The seventh chapter of the study takes up Lin's debates with other intellectuals, mostly American, on the problems of imperialism and the appeal of the Communist Party of China. As World War II dragged on, Lin became an ever fiercer critic of Euro-American imperialism in Asia, and his comments upset important readers who had taken him to be only a harmless “Chinese philosopher.” The author details how Lin also clashed with a number of “Chinahands,” including Agnes Smedley (1892–1950) and Edgar Snow (1905–1972), who supported the Red Army in its fight against Japan and the Nationalist Party (Kuomintang). Just as Lin had staked out an independent position among intellectual camps in 1920s and 1930s China, once again he found himself looking for a middle ground that satisfied neither the anti-Communist “mainstream” nor leftists who supported Communist revolution. Some readers may take issue, however, with Qian's definition of “Chinahands”—a spelling that I have never seen in any other context—as a group that places Smedley and Snow alongside men like Owen Lattimore (1900–1989) and John King Fairbank (1907–1991), who (unlike Smedley and Snow) played significant roles in U.S. diplomacy and policymaking in East Asia. A broader definition such as “China experts” or “popular authorities on China” would probably create less confusion for readers.

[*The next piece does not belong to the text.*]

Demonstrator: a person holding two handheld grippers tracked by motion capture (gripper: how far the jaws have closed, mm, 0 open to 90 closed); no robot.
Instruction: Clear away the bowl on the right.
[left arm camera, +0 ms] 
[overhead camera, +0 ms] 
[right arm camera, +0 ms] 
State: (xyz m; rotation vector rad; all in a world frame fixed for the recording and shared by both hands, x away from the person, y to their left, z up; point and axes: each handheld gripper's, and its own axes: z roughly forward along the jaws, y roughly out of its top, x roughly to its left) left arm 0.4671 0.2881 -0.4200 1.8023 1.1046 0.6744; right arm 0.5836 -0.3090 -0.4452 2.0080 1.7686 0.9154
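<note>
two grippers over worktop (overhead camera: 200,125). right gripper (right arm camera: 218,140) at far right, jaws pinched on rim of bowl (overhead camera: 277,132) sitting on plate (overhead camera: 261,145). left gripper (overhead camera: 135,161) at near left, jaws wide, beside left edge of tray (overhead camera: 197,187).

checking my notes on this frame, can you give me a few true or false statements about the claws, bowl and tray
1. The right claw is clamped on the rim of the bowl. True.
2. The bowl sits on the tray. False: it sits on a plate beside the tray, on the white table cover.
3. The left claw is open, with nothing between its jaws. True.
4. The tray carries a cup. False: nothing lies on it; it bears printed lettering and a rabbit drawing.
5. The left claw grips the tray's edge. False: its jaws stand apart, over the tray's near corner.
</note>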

On the whole, Liberal Cosmopolitan serves as a very useful introduction to Lin Yutang's career in China and North America. Through its use of Lin's own words, the book does much to puncture the pieties of literary and intellectual history that uncritically lionizes the New Culture and May Fourth movements and excludes writers like Lin Yutang from the canon of modern Chinese literature. The book also compiles a useful bibliography through its comments on many major figures in Chinese and American literature of the interwar and post–World War II years. Scholars and students looking to undertake work on Lin would do well to start with Qian's book and also to make reference to John Diran Sohigan's unpublished dissertation, “The Life and Times of Lin Yutang” (Columbia University, 1991).
Unfortunately, however, Liberal Cosmopolitan is poorly written and poorly edited, enough so to diminish its scholarly contribution. I take no pleasure in criticizing the writing of a non-native speaker of English, but it is nonetheless the case that anyone who spends an hour or two with this book will run across errors in grammar and problems with phrasing and style that should not appear in a scholarly publication. Brill—and editors who oversee its myriad series—would serve authors and readers better by requiring professional copyediting on all manuscripts.